◆ Records provided ◆
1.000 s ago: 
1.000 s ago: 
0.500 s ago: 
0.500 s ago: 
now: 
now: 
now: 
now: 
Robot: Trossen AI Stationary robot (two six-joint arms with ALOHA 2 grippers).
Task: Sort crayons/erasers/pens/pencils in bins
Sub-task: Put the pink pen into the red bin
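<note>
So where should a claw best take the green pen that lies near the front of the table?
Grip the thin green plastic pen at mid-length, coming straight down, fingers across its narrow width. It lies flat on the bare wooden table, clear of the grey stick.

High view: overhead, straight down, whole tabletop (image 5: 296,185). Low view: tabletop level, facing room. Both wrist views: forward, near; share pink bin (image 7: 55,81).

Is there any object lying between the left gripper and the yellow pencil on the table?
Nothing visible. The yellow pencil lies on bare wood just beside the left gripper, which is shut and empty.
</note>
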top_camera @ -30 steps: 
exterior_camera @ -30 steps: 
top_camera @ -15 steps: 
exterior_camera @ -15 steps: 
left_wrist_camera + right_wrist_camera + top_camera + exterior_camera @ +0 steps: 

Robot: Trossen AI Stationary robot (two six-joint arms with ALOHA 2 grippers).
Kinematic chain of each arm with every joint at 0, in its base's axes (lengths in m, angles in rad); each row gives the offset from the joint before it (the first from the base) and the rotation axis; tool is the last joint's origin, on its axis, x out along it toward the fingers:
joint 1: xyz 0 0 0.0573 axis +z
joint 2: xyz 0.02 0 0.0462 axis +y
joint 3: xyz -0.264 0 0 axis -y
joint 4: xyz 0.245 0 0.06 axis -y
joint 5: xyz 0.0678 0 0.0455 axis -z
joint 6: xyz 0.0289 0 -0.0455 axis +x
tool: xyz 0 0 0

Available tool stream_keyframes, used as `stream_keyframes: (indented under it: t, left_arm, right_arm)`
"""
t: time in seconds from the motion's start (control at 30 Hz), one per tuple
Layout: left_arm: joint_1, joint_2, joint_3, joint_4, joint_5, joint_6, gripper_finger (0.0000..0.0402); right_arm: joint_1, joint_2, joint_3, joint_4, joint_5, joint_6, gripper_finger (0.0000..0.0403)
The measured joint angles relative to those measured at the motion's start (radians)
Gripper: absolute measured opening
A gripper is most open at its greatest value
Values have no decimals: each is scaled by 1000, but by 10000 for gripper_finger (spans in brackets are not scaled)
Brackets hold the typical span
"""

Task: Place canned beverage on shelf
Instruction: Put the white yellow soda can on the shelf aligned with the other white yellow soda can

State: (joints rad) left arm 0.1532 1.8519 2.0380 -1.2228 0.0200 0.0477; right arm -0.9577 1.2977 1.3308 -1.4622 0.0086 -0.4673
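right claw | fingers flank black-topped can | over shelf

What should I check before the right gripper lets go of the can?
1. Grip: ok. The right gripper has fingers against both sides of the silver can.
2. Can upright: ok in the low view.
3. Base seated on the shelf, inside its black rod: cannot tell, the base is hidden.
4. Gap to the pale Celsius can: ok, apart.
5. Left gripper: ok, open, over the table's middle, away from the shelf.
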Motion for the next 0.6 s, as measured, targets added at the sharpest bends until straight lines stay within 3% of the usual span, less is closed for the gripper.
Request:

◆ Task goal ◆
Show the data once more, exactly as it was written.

◆ Exercise answer ◆
1.000 s ago: 
1.000 s ago: 
0.500 s ago: 
0.500 s ago: 
now: 
now: 
now: 
now: 
Robot: Trossen AI Stationary robot (two six-joint arms with ALOHA 2 grippers).
Task: Sort crayons/erasers/pens/pencils in bins
Sub-task: Put the pink pen into the red bin
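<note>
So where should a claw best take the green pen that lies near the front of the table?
Grip the thin green plastic pen at mid-length, coming straight down, fingers across its narrow width. It lies flat on the bare wooden table, clear of the grey stick.

High view: overhead, straight down, whole tabletop (image 5: 296,185). Low view: tabletop level, facing room. Both wrist views: forward, near; share pink bin (image 7: 55,81).

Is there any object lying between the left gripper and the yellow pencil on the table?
Nothing visible. The yellow pencil lies on bare wood just beside the left gripper, which is shut and empty.
</note>
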top_camera @ -30 steps: 
exterior_camera @ -30 steps: 
top_camera @ -15 steps: 
exterior_camera @ -15 steps: 
left_wrist_camera + right_wrist_camera + top_camera + exterior_camera @ +0 steps: 

Robot: Trossen AI Stationary robot (two six-joint arms with ALOHA 2 grippers).
Kinematic chain of each arm with every joint at 0, in its base's axes (lengths in m, angles in rad); each row gives the offset from the joint before it (the first from the base) and the rotation axis; tool is the last joint's origin, on its axis, x out along it toward the fingers:
joint 1: xyz 0 0 0.0573 axis +z
joint 2: xyz 0.02 0 0.0462 axis +y
joint 3: xyz -0.264 0 0 axis -y
joint 4: xyz 0.245 0 0.06 axis -y
joint 5: xyz 0.0678 0 0.0455 axis -z
joint 6: xyz 0.0289 0 -0.0455 axis +x
tool: xyz 0 0 0

Available tool stream_keyframes, used as `stream_keyframes: (indented under it: t, left_arm, right_arm)`
"""
t: time in seconds from the motion's start (control at 30 Hz), one per tuple
Layout: left_arm: joint_1, joint_2, joint_3, joint_4, joint_5, joint_6, gripper_finger (0.0000..0.0402); right_arm: joint_1, joint_2, joint_3, joint_4, joint_5, joint_6, gripper_finger (0.0000..0.0403)
The measured joint angles relative to those measured at the motion's start (radians)
Gripper: absolute measured opening
A gripper is most open at its greatest value
Values have no decimals: each is scaled by 1000, but by 10000 for gripper_finger (spans in brackets are not scaled)
Brackets hold the typical span
"""

Task: Place canned beverage on shelf
Instruction: Put the white yellow soda can on the shelf aligned with the other white yellow soda can

State: (joints rad) left arm 0.1532 1.8519 2.0380 -1.2228 0.0200 0.0477; right arm -0.9577 1.2977 1.3308 -1.4622 0.0086 -0.4673
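right claw | fingers flank black-topped can | over shelf

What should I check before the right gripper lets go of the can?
1. Grip: ok. The right gripper has fingers against both sides of the silver can.
2. Can upright: ok in the low view.
3. Base seated on the shelf, inside its black rod: cannot tell, the base is hidden.
4. Gap to the pale Celsius can: ok, apart.
5. Left gripper: ok, open, over the table's middle, away from the shelf.
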Motion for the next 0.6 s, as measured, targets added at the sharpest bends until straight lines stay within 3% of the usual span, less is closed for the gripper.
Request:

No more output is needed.